Liberal Döneme Geçiş
II. Dünya Savaşı yıllarında alınan vergiler iktidara karşı hoşnutsuzluğu arttırmıştır.21 Temmuz 1946 tarihindeki
seçimlerin sonucunda Türkiye çok partili sisteme yasal olarak geçmiştir.1950-1960 dönemi alt yapı yatırımcılığı
dönemi olarak bilinir. Önemli karayolları, su, liman, enerji projeleri bu dönemde gerçekleştirilmiştir. İthal
ikamesi yerine; ihracatı teşvik, sanayi yerine tarım ve kamu kesimi yerine özel kesimi tercih eden liberal
dönem 1958 İstikrar Kararlarının yürürlüğe girmesine kadar devam etmiştir. Ayrıca bu döneme kadar toplam
yatırımların %21 i sanayi sektörüne yapılmıştır. Devletin ekonomideki payı küçültülmesi ilkesine rağmen;
DDYİ, PTT, Denizcilik Bankası, DMO (Devlet Malzeme Ofisi)KİT haline dönüştürülmüş; EBK, SEKA, T.Demir
Çelik İşletmeleri ve T.C. Turizm Bankası kurularak KİT ler daha da genişletilmiştir. Sanayi sektörü bu döneme
kadar iç talebin de canlı olması sebebiyle hızla büyümüş, 1952-1957 döneminde sanayinin ortalama büyüme
hızı %12,5 gibi rekor bir seviyeye ulaşmıştır. 1953 yılında ise Türkiye Cumhuriyeti tarihinde bir defa daha
ulaşılamayan %19,2 lik büyüme hızına ulaşmıştır. Özellikle, ara malları ve tüketim malları alt dallarında
yoğunlaşma olmuştur. Özel kesim yatırımları, şeker, çimento, pamuklu ve yünlü dokuma sanayilerinde ağırlık
kazanmış ve bu dallarda aşırı kapasite yaratılmıştır.
Planlı Dönem:1963-1977
1950 lerin ikinci yarısı Türkiye dağınık bir şantiye şekline dönüşmüştür.27 Mayıs 1960 askeri darbesinden sonra
ekonominin bir plana bağlanması fikri genel kabul görünce, planlama bir kurum olarak 1961 Anayasa’sına
girmiştir.1961 de DPT kurulmuş, 1963 de ise Birinci Beş Yıllık Kalkınma Planı BBYKP uygulamasına geçilmiştir.
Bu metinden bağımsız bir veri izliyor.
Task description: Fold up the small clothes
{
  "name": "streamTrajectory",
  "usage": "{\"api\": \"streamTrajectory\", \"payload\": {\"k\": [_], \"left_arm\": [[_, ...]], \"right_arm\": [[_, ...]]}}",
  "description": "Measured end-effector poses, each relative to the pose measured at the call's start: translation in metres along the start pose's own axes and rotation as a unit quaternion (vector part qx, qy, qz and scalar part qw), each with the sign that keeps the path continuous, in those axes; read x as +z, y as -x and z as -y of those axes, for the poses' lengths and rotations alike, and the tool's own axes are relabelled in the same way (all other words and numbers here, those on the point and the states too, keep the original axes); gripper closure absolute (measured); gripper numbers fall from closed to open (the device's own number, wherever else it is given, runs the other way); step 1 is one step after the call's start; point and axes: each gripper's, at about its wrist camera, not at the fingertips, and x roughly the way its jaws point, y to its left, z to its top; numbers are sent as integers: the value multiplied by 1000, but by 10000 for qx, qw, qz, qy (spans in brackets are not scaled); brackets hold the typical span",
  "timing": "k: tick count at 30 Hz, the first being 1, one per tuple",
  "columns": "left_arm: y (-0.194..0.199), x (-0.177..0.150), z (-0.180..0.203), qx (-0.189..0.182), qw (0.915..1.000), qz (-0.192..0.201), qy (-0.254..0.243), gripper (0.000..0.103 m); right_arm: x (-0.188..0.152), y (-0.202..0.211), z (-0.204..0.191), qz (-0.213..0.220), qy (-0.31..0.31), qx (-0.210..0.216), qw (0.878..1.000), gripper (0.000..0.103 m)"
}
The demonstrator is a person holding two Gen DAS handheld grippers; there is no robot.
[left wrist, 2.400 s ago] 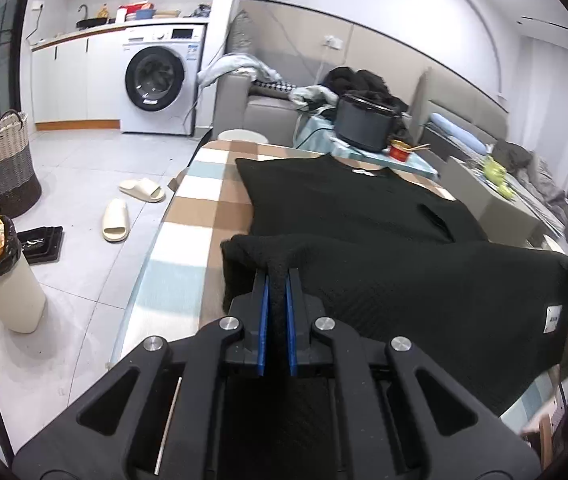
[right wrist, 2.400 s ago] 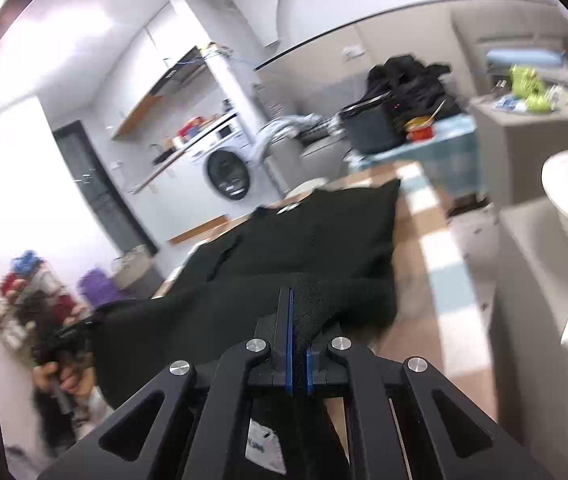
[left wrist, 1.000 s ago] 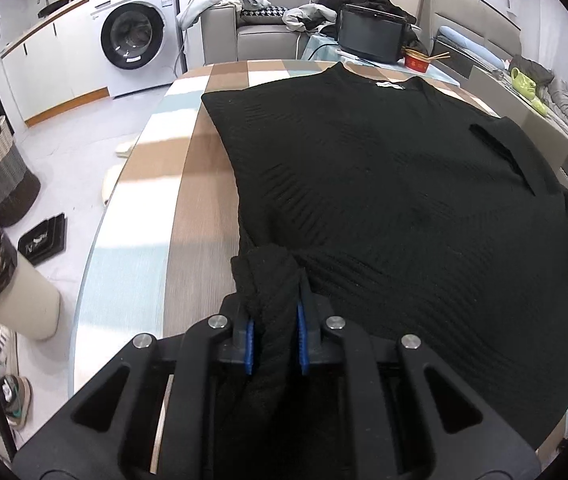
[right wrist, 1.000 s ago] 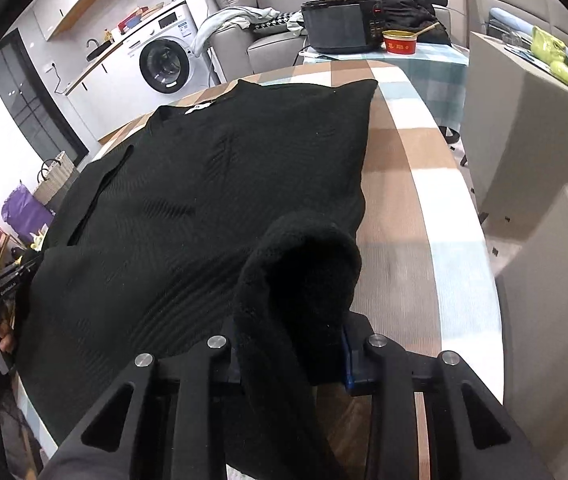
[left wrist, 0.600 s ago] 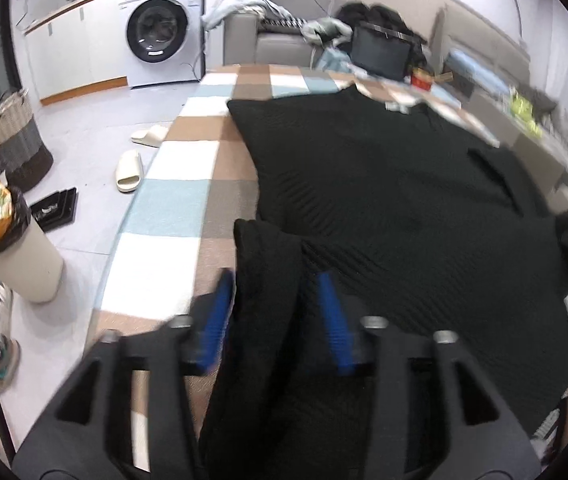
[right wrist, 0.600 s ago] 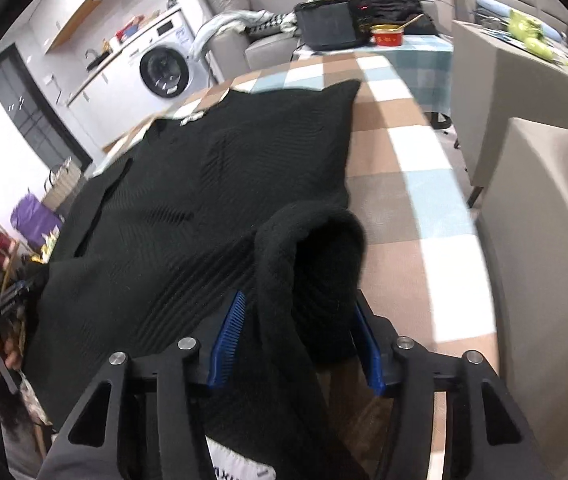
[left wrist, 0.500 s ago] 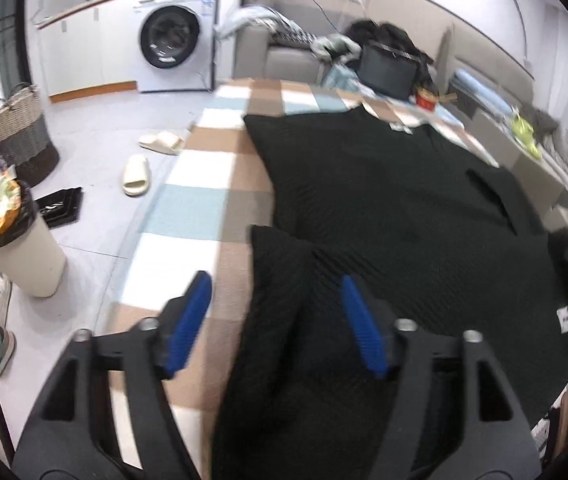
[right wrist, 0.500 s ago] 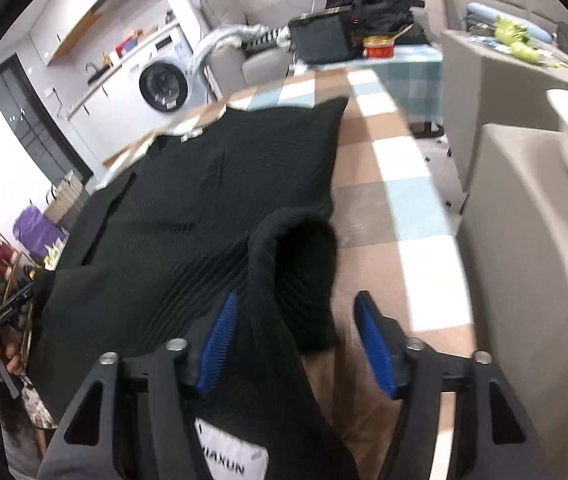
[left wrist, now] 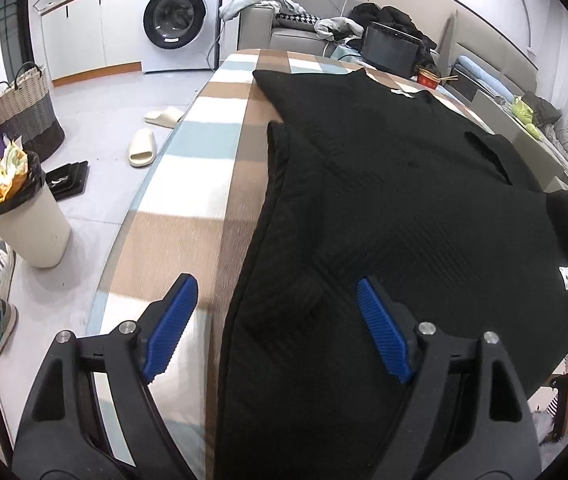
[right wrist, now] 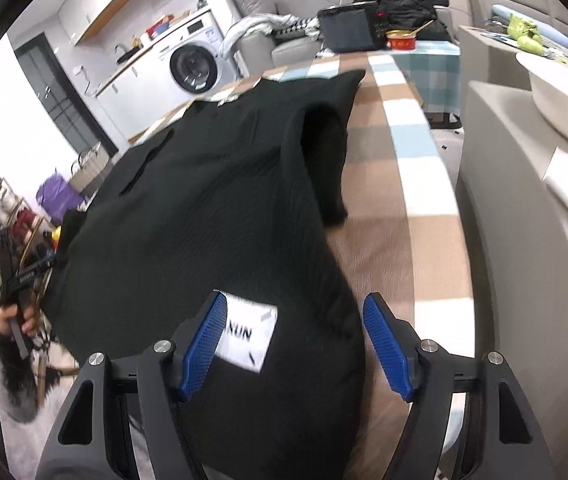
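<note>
Left fingers: the left gripper (left wrist: 273, 328) has its blue-padded fingers (left wrist: 169, 328) wide apart and opening further; the pads press on nothing, and the near edge of the garment lies in the gap between them.
Right fingers: the right gripper (right wrist: 298, 346) also has its blue fingers (right wrist: 384, 350) spread; neither pad presses on the cloth, whose hem corner with a white label (right wrist: 249, 334) sits between them.
Garment: a black knitted sweater (left wrist: 396, 208) lies spread on the desk, its lower part doubled over the body, collar at the far end.
Fold detail: from the right wrist view a rounded fold of black cloth (right wrist: 320, 136) stands up near the desk's right side.
Desk: a checked cloth of brown, white and pale blue (left wrist: 187, 200) covers it, bare to the left of the sweater.
Surroundings: a washing machine (left wrist: 177, 20), a full waste bin (left wrist: 19, 216) and slippers (left wrist: 141, 152) on the floor.
</note>
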Motion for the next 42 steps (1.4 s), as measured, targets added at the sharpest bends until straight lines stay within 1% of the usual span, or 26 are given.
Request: {"api": "streamTrajectory", "payload": {"k": [5, 10, 11, 12, 13, 17, 18, 19, 21, 22, 23, 24, 25, 26, 27, 28, 29, 30, 31, 32, 34, 35, 37, 38, 40, 42], "left_arm": [[2, -11, 1, 54, 9999, -121, -81, 23], [5, -17, 3, 91, 9996, -138, -237, 23], [6, -18, 4, 94, 9995, -136, -250, 23], [7, -18, 4, 98, 9995, -136, -257, 23], [8, -18, 4, 82, 9995, -141, -253, 23], [9, -18, 5, 24, 9995, -137, -271, 23], [9, -18, 5, 32, 9995, -137, -277, 23], [9, -18, 4, 36, 9995, -144, -281, 23], [9, -18, 3, -8, 9996, -126, -265, 23], [8, -18, 3, 2, 9996, -124, -263, 23], [8, -18, 4, 15, 9995, -123, -277, 23], [8, -18, 5, 38, 9995, -123, -303, 23], [7, -17, 6, 73, 9993, -131, -338, 23], [6, -17, 8, 90, 9992, -144, -364, 23], [6, -16, 8, 117, 9991, -162, -379, 27], [6, -14, 8, 143, 9992, -127, -361, 45], [7, -13, 9, 142, 9992, -101, -359, 68], [7, -12, 9, 132, 9992, -97, -362, 79], [9, -10, 10, 15, 9993, -106, -363, 96], [11, -8, 10, -65, 9993, -81, -365, 98], [21, -4, 11, -87, 9991, 217, -363, 99], [25, -1, 11, -119, 9990, 294, -329, 99], [36, 8, 8, -337, 9978, 546, -141, 100], [39, 12, 8, -379, 9973, 611, -113, 100], [46, 24, 8, -316, 9962, 808, -106, 100], [48, 39, 10, -201, 9948, 992, -110, 100]], "right_arm": [[-6, -7, -6, -192, 361, -178, 9990, 31], [-2, -8, 5, -21, 391, -332, 9987, 31], [-2, -9, 6, 2, 414, -258, 9988, 32], [0, -11, 7, 52, 480, -94, 9988, 37], [2, -13, 7, 78, 483, -15, 9988, 39], [11, -20, 11, 220, 427, 428, 9979, 43], [12, -21, 11, 207, 427, 510, 9976, 46], [13, -22, 10, 201, 462, 527, 9973, 47], [10, -20, 11, 165, 503, 553, 9971, 57], [8, -18, 11, 133, 511, 579, 9969, 58], [5, -16, 11, 111, 532, 567, 9969, 64], [2, -14, 11, 73, 595, 566, 9966, 78], [-2, -11, 7, 114, 761, 527, 9956, 84], [-6, -8, 3, 200, 906, 392, 9949, 93], [-8, -7, 1, 229, 950, 352, 9946, 97], [-10, -5, 0, 272, 957, 362, 9944, 98], [-10, -1, -1, 394, 936, 366, 9942, 98], [-10, 1, -1, 441, 902, 402, 9941, 98], [-8, 5, -2, 534, 820, 466, 9941, 98], [-7, 9, -2, 647, 748, 535, 9937, 98], [-3, 20, -3, 941, 592, 670, 9915, 98], [0, 25, -4, 1064, 513, 765, 9900, 98], [5, 36, -3, 1384, 314, 964, 9852, 98], [8, 41, -4, 1547, 258, 1006, 9825, 98], [17, 50, -8, 1848, 202, 1053, 9769, 99], [30, 51, -12, 2024, 144, 1030, 9738, 99]]}}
Türkiye’de 1963 yılından sonra uygulanan beş yıllık kalkınma planı dönemlerinde sanayiye dayalı büyüme
temel amaçlardan biri olmuştur.
4
1980 yılına kadar ithal ikamesi, 1980 sonrasında ise ihracata dönük sanayileşme politikası izlenmiştir.
Türkiye de sanayi politikası, dış ticaret, yatırım, enerji, teknoloji, kalite iyileştirme, çevre, işgücü, KBİ ve rekabet
gibi politikalarla doğrudan ilgilidir.
Birinci Beş Yıllık Kalkınma Planı’nda BBYKP (1963-1967): Daha çok sosyal içerikli olduğu için kırsal kesimin
kalkınmasına yer verilmiştir.
İkinci Beş Yıllık Kalkınma Planı’nda İBYKP (1968-1972) :İlk plana göre sanayileşme daha ön plandadır. İki
planında ortak noktası ithal ikameci sanayileşme modelinin benimsenmesidir.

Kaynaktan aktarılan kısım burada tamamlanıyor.